_GOAL OF THE EXERCISE_
Each line of the data below that contains "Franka" must be copied.

START EXERCISE DATA

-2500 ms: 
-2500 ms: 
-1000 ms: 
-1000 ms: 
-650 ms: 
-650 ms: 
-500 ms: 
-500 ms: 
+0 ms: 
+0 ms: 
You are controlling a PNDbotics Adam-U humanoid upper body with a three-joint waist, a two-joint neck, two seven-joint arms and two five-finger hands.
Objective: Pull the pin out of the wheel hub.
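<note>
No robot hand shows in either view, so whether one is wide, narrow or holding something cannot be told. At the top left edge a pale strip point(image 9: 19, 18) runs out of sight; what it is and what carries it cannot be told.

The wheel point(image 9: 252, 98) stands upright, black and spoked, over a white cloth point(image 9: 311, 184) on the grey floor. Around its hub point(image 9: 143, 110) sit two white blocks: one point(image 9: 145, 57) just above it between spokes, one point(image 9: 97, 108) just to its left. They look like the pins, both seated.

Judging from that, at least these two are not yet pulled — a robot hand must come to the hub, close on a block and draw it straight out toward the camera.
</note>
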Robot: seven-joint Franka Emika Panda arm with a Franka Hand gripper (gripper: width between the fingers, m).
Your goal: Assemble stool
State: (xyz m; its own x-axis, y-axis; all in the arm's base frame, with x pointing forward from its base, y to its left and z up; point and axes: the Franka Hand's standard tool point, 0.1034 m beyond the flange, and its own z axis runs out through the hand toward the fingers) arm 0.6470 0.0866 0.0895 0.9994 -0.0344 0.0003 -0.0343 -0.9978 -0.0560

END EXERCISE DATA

_RESPONSE TO THIS TASK_
Robot: seven-joint Franka Emika Panda arm with a Franka Hand gripper (gripper: width between the fingers, m).
State: (xyz m; its own x-axis, y-axis; all in the arm's base frame, with x pointing forward from its base, y to its left and z up; point and axes: the Franka Hand's standard tool point, 0.1034 m beyond the flange, and its own z axis runs out through the hand toward the fingers) arm 0.6470 0.0866 0.0895 0.9994 -0.0344 0.0003 -0.0343 -0.9978 -0.0560

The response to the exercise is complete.